A Tiger in New Zealand
LSU graduate is Nestlé New Zealand’s head of finance
BATON ROUGE - David Iseral’s career started with the steps he took as a student at LSU. Iseral, who graduated from LSU in 2009 with a degree in economics, is the head of finance for Nestlé New Zealand.
“When I am in the states, everyone says, ‘Oh, the chocolate company!’ While that's true, it is an enormous company and much more than chocolate. Purina? Yep. Perrier? Yep. Coffee-Mate? Yep. Gerber? Yep. Nespresso? Yep. Hot Pockets? Yes, even Hot Pockets. I've even audited the factory. If you travel abroad, find the most popular packaged food product and flip it over, there's a good chance its Nestlé,” Iseral said. “Given the global footprint of the business, it's naturally a very diverse company. In essence, my role is to ensure we have a plan to deliver profitable growth and contingencies for when things go awry.”
The Baton Rouge-native’s first step into Nestlé was through LSU’s internal audit program.
“LSU taught me to love learning, and that has guided my professional career,” Iseral said. “Dr. Hill in the economics department had the most influence on teaching me how to think, especially in regards to data and problem solving, and with Dr. Sumners help, the internal audit program had one the most direct impacts on my career.”
The position with Nestlé’s international audit team allowed him to see the world.
“It was based in picturesque Vevey, Switzerland. I traveled 90 percent of the year to various Nestlé offices and factories for three, 12-week audits, depending on the complexity.

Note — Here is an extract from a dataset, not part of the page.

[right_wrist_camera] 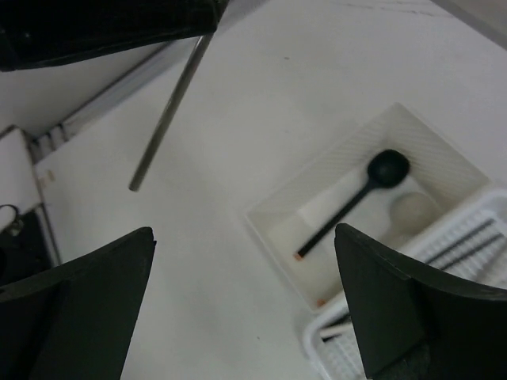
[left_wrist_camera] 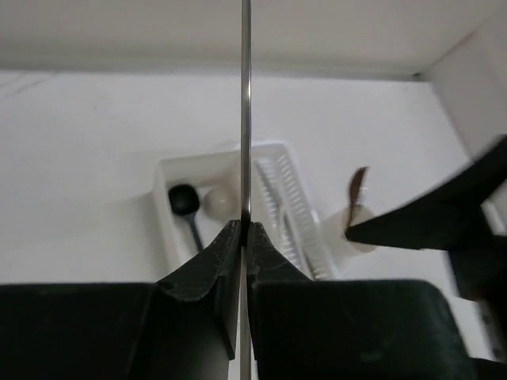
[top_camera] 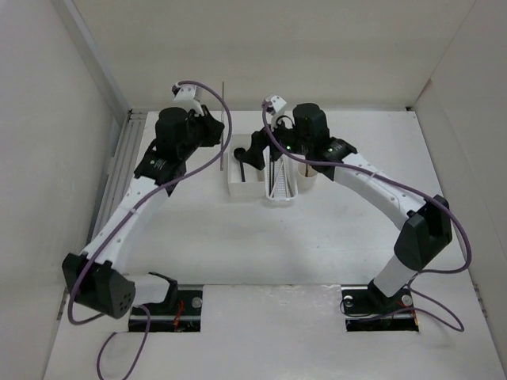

I did that for nearly four years, and ended up working in 16 countries with a 12-week assignment,” Iseral said.
Following that time, he worked in Switzerland for three years on the Nestlé treasury team, covering the European foreign exchange and risk management. Followed by a move to Myanmar as the head of finance.
“In early 2019, Nestlé asked me to move to New Zealand to be the head of finance. It was hard to say no. My wife and I wondered if we'd ever go back to New Zealand after our honeymoon here in 2014. We've lived in Auckland since March 2019,” Iseral.
While Iseral said he doesn’t run into many LSU graduates or Tiger fans in New Zealand, he and his wife, LSU alumna LeeAnna Iseral née Rhodes, try to bring the Louisiana flavors into their home.
“She's made gumbo, red beans and king cakes in every country we've lived in. We've been in mourning over New Zealand not allowing us to bring Camellia beans into the country, as they have understandably strict controls on food entering the country. It's been so fun to share Louisiana food and traditions with all the people we met and worked with while being abroad,” Iseral said.
While attending LSU, Iseral was involved with student government.
“Some of the brightest and most altruistic people I met at LSU were in S.G. It's also a great prep for a corporate working environment,” Iseral said. “While at LSU, something clicked and I started applying myself like never before. Was it the professors, the student organizations, the best friends I made there, or the platform it provides for personal development? I think it's the mix of all of those that makes LSU so powerful. I have had such an enjoyable life after school, and LSU continues to be a part of it. I am forever grateful to the university.”